El vampiro de los mares
Luis
se escondió dentro del despacho mientras su hermano Juan lo buscaba. Ambos
tenían prohibido la entrada en aquella habitación que era utilizada como lugar
de trabajo de su padre. Incluso, últimamente, había instalado un cerrojo que
cerraba el acceso desde fuera. Pero hoy, alguien había dejado la llave puesta
en la cerradura. Se ocultó detrás de la puerta, la entornó suavemente y contuvo
la respiración al oír que se hermano se acercaba. Clack, sonó el picaporte al
cerrarse.
—Ahí
te quedas. Me llevo la llave. ¿Qué te creías, que no te había visto?
— ¡Abre,
idiota! —le gritó metiendo un puñetazo a la puerta.
— ¡Qué
te vaya bien, “pringao”! —fue lo último que dijo mientras se alejaba por el
pasillo.
Juan
tomó aire y cerró los ojos para contener la furia que en aquellos momentos lo
envolvía. Al abrirlos comprobó horrorizado
que alguien había subido, del garaje, el acuario. No sabía por qué, pero
aquella enorme pecera siempre le había hecho sentirse mal. Un nuevo susto hizo
que sus pulsaciones se aceleraran al escuchar las campanadas de la catedral que
anunciaban la siete de la tarde. Volvió a inhalar aire y a soltarlo lentamente
con la intención de tranquilizarse. Echó una ojeada a la sala intentando no poner
la vista sobre aquel recipiente lleno de agua que tanto malestar le causaba. Al
lado contrario de la habitación se encontraba la mesa en la que su padre solía
trabajar con el ordenador. Se acercó hacia allí, se sentó y pulsó el intro del
equipo. La pantalla se iluminó para dar paso a un artículo. Movió la rueda del
ratón, cambiando de una página a otra, hasta que una fotografía de un pez llamó
poderosamente su atención. La imagen mostraba a un espécimen con dientes de
sierra y con un cuerpo de aspecto arenoso. Instigado por la curiosidad, empezó
a leer el texto:
“El vampiro de los mares”
Esta especie habita
en aguas dulces. Sus aletas se transforman en alas al atardecer, y es entonces,
a la caída de la tarde, cuando nos encontramos con una fiera extremadamente
peligrosa. Se aconseja no mirarla nunca a los ojos para evitar que adquiera
excesivo tamaño. Hay que tener especial atención con los ambientes limpios. Tan
sólo el monóxido de carbono contribuye a aletargar su agresividad.
De
repente tuvo una corazonada: ¿Es posible que su padre hubiera sacado aquella
enorme pecera del garaje para evitar estos gases tóxicos? ¿Por qué estaba
investigando este animal tan extraño?
En
un arrebato de osadía decidió indagar cuál era el contenido del acuario. Se
acercó lentamente contemplando el agua cristalina carente de vida animal.
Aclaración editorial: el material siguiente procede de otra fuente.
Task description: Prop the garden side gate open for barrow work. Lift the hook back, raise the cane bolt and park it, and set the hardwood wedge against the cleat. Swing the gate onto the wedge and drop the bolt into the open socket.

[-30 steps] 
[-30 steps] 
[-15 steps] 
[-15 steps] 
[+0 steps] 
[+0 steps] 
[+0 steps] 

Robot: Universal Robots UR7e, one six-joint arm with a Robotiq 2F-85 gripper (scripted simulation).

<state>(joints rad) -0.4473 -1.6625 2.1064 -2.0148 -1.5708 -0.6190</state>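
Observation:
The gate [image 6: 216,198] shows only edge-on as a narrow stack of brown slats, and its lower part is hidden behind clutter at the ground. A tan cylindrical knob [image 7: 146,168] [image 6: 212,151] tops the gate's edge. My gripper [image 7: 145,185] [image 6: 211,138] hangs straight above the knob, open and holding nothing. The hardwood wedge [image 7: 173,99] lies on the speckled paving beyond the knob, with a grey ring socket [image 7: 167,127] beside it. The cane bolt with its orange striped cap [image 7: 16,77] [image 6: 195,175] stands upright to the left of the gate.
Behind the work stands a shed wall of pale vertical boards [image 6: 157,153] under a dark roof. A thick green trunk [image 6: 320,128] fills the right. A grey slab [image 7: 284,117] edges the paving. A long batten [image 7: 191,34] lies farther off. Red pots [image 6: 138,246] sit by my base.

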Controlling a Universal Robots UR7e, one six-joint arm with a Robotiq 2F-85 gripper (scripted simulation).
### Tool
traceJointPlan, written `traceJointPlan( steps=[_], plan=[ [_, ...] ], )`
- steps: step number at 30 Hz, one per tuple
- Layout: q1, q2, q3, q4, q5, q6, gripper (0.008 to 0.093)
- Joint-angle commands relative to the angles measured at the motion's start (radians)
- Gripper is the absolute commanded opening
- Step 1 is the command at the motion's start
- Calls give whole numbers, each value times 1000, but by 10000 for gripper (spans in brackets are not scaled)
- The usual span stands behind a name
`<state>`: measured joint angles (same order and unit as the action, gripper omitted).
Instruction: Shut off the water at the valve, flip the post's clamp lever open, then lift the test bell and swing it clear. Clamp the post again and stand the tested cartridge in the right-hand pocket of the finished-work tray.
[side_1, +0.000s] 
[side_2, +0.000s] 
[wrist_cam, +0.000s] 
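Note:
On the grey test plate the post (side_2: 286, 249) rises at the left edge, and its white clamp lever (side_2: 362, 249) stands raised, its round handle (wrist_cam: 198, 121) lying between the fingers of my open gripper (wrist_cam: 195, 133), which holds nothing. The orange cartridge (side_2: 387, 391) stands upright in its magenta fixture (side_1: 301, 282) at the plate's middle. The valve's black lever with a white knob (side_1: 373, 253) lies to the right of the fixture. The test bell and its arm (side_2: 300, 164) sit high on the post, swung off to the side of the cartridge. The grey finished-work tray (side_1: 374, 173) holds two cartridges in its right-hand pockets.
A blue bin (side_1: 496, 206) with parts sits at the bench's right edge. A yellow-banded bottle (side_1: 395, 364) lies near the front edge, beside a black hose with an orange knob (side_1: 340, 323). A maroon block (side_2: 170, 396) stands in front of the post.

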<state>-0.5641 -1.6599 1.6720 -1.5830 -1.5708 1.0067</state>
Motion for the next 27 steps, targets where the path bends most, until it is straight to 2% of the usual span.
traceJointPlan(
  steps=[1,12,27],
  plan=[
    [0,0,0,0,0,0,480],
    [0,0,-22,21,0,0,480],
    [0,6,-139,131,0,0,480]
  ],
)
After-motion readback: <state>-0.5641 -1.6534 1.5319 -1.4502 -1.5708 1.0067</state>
Se
quedó mirando en el interior del vivero, pero allí no había nada, o él no veía
nada. El ocaso había venido con las sombras que le son propias y los objetos de
la sala empezaban a perder las líneas que los definían. Tanteó las paredes del
depósito en busca del interruptor que iluminaba la pecera. —Aquí está —pensó
pulsando el botón. Puso las manos a modo de prismáticos y las reposó sobre el
cristal. — ¿Qué era aquello que había sobre la gravilla del fondo?—. Buscó en
los cajones del escritorio algo, suficientemente alargado, para remover la
arena. Encontró una regla y la cogió. Acercó una silla, se subió en ella, se
remangó el jersey e introdujo el brazo hasta más del codo. Con la regla movió
el sílice hasta que un ser, de inmensas alas de murciélago, saltó hacia la
superficie depositando sus fríos ojos añil sobre las pardas córneas de Luis. No
hubo gritos, sólo se oyó el suave sonido del chapoteo, cuando una gigantesca
boca con dientes de sierra se abrió para engullir parte del rostro del niño
llevándolo al fondo de arenilla.
Aquella
noche nadie cenó. Todo el mundo buscaba a Luis. Todos menos su hermano porque
sabía dónde podía encontrarlo, pero no habló por miedo a la reacción que su
padre pudiera tener. Unas horas más tarde la policía fue quién encontró,
rodeado de un gran charco de sangre, un cuerpo de niño decapitado.